- [WORK ITEM] In the records below, find the line that contains "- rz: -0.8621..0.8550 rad" and the line that contains "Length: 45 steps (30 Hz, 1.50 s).", then retype exactly those two lines and every line between them.

Items listed in a dataset:
•••

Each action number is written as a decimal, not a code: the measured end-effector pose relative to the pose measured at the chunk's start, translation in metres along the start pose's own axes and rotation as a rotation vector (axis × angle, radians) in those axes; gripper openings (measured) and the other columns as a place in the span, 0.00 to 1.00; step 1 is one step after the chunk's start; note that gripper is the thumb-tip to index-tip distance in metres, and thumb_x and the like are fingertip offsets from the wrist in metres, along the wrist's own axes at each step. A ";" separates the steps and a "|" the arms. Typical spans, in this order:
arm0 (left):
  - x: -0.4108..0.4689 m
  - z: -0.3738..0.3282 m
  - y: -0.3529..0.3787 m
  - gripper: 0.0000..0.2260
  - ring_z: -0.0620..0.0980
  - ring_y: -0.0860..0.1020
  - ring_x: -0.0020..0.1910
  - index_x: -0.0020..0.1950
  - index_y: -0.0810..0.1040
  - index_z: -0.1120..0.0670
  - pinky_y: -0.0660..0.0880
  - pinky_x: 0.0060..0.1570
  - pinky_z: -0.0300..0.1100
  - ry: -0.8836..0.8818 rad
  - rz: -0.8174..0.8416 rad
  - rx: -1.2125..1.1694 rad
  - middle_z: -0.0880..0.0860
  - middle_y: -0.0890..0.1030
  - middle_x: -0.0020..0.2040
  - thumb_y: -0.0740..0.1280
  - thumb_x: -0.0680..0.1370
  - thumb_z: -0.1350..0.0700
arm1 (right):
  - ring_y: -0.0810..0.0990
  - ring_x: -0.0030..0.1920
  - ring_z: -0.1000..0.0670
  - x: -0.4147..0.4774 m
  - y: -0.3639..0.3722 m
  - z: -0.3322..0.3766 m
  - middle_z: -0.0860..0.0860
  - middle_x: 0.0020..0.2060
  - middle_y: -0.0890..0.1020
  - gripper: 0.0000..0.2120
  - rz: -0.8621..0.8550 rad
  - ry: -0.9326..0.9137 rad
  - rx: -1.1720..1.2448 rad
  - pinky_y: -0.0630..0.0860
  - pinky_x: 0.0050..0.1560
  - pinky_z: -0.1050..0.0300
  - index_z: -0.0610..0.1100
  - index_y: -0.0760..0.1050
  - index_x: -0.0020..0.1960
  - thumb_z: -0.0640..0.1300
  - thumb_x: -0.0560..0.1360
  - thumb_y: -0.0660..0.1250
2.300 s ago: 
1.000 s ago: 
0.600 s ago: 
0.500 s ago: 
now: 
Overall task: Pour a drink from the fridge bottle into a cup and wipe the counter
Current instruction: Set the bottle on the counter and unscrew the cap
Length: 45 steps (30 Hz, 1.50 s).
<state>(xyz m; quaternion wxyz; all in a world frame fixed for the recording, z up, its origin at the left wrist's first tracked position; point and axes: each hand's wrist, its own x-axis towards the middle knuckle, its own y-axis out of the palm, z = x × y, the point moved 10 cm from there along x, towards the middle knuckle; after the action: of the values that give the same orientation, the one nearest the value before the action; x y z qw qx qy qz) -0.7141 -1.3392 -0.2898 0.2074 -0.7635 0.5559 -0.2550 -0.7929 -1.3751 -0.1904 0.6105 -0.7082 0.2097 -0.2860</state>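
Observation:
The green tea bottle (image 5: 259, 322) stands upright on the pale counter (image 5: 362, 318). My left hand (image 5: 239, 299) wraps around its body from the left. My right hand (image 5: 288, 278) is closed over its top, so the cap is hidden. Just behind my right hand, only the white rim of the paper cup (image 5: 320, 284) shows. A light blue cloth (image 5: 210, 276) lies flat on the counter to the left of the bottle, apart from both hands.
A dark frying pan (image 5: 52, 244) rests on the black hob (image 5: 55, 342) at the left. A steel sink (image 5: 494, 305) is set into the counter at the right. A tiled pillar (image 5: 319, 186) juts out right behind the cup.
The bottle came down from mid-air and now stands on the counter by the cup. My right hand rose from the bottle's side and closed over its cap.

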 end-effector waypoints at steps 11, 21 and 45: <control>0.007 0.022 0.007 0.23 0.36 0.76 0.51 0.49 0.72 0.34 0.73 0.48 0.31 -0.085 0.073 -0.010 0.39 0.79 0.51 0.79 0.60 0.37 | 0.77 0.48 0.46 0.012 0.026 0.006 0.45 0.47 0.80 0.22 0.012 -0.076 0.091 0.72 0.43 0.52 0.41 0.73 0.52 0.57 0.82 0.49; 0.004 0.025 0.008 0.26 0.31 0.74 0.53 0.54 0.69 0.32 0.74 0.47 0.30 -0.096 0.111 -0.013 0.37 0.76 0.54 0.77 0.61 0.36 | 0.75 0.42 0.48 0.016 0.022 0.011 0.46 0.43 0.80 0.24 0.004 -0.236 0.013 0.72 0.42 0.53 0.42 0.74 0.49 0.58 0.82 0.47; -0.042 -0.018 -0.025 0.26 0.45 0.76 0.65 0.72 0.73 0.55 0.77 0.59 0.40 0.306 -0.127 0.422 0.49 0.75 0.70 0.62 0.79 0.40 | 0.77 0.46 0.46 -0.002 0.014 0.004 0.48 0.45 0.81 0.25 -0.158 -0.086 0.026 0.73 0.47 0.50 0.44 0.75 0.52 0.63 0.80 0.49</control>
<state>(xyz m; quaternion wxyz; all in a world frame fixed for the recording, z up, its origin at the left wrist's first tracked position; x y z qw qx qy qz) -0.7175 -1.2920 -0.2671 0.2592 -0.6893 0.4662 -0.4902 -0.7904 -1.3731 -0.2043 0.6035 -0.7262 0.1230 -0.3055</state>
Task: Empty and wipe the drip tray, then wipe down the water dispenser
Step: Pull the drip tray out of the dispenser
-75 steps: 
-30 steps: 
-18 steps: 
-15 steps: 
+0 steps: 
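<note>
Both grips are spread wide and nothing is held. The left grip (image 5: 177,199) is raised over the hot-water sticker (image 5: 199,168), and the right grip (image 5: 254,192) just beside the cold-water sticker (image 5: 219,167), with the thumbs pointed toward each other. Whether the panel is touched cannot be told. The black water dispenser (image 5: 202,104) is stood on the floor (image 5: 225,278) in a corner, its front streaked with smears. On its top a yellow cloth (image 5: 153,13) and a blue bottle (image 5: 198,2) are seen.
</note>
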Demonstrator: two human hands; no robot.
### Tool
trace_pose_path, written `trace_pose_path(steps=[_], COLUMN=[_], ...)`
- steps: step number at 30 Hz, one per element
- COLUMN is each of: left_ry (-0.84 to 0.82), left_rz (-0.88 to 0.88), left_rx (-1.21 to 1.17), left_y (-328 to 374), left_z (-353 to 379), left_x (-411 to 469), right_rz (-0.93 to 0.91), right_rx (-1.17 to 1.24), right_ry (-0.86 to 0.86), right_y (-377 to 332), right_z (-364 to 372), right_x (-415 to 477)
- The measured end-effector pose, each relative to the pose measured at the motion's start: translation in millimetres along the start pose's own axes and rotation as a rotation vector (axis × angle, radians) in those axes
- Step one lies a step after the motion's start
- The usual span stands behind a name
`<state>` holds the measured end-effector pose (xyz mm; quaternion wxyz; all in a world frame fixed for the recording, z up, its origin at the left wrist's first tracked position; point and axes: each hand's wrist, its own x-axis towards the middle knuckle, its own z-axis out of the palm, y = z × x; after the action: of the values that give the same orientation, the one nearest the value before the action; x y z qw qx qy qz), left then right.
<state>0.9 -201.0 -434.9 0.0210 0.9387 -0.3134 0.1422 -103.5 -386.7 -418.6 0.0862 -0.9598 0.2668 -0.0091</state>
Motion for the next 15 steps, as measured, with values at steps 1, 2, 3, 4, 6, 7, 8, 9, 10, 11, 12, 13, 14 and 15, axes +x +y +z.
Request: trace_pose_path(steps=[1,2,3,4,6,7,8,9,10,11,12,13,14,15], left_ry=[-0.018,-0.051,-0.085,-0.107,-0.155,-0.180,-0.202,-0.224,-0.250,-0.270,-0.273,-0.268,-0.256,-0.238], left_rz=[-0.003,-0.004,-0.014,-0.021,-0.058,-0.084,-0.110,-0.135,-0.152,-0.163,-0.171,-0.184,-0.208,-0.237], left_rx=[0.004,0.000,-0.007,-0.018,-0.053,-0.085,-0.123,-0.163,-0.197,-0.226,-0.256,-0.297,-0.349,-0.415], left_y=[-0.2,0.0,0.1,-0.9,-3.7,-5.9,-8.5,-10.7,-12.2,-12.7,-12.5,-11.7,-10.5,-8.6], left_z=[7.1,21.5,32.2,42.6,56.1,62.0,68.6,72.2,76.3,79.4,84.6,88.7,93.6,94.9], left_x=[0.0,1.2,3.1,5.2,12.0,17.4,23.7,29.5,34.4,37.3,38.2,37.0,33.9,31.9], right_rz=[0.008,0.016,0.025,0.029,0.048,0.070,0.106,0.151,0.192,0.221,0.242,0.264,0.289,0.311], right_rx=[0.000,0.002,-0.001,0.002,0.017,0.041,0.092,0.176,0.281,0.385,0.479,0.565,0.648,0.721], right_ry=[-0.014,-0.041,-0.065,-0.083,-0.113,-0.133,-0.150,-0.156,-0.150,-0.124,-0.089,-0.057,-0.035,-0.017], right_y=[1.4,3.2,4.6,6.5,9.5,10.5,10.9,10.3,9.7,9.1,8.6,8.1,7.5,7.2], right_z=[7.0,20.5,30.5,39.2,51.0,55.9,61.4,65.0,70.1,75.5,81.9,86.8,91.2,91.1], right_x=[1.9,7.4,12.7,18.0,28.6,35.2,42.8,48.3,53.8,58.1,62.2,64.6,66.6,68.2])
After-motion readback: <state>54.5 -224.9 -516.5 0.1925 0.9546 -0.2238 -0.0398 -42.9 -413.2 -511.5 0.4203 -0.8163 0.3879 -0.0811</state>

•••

- [SOLVED PROBLEM]
  - rz: -0.8621..0.8550 rad
  - ry: -0.9326..0.9137 rad
  - rx: -1.1720..1.2448 rad
  - pinky_y: -0.0630..0.0860
  - pinky_x: 0.0050..0.1560
  - pinky_z: -0.1050..0.0300
  - index_z: -0.0610..0.1100
  - index_y: -0.0760..0.1050
  - index_x: -0.0020..0.1960
  - thumb_z: -0.0640..0.1300
  - thumb_x: -0.0560..0.1360
  - thumb_y: -0.0660..0.1250
2.300 s ago: 
1.000 s ago: 
0.600 s ago: 
0.500 s ago: 
now: 
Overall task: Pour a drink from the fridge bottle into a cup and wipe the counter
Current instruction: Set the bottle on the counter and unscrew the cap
Length: 45 steps (30 Hz, 1.50 s).

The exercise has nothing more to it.